Türkiye tarihi en zor günlerini yaşarken; mevcut iktidar tarafından
rejimin şekli ve niteliği değiştirilmeye, demokratik parlamenter sistem
yerine dikta rejimi kurulma çabaları devam etmektedir. Bütünlüğümüze
yönelik küresel tehdidin boyutu genişlerken; bölücü terör örgütünün
saldırılarında her gün ikişer üçer şehit verilirken; bütün bu sorunların tek
çözüm adresi olan MHP’nin performansını, enerjisini ve gücünü suni
kurultay tartışmalarında harcamak, partimizi kişisel ihtiraslar ve şahsiyatın
çıkmaz sokağına yönlendirmeye çalışmak çok büyük vebaldir.

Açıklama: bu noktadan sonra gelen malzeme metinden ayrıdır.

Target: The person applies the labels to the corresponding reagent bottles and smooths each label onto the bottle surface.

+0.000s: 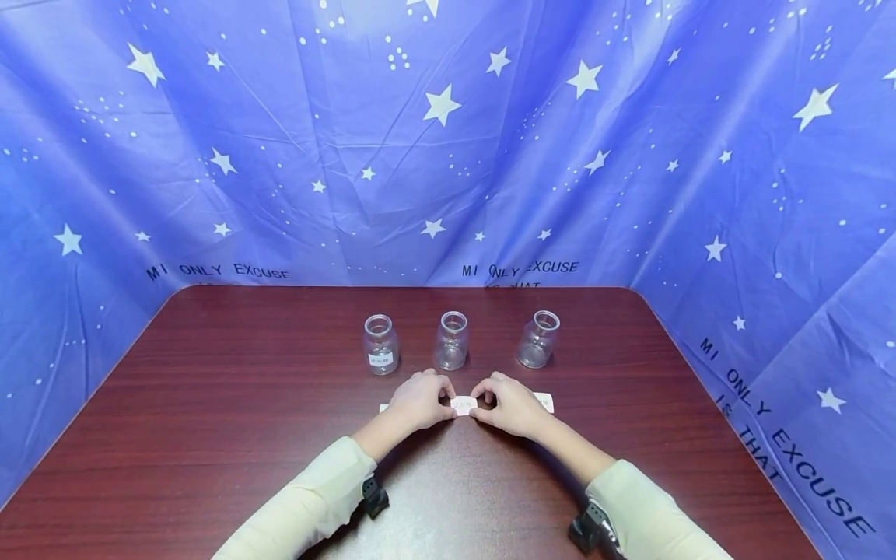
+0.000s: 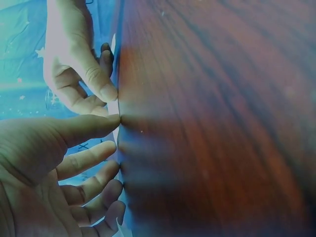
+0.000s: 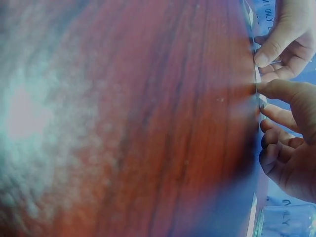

MHP’yi
geleneklerinden uzaklaştırarak mahkeme koridorlarına sürüklemeye
çalışanlar ve onlara alet olanlar, bu vebal ve sorumluluğun altından
kalkamayacaktır.
Âdet ve teamüllerimiz doğrultusunda Ülkücü iradenin normal
yollardan tecellisini beklemek yerine onu yargı erkinin vereceği
karara mahkûm etme teşebbüsleri, aslında doğrudan Ülkücü
iradeyi hedef almıştır.
Bu iyi niyetten yoksun ve acul girişimlerden bir sonuç çıkmayacağı
gibi; Ülkücü irade, siyasi geleneklerimize aykırı yöntemlerle onu
zorlayanlara gereken dersi zamanı geldiğinde verecektir.
Kamuoyuna saygı ile duyurulur.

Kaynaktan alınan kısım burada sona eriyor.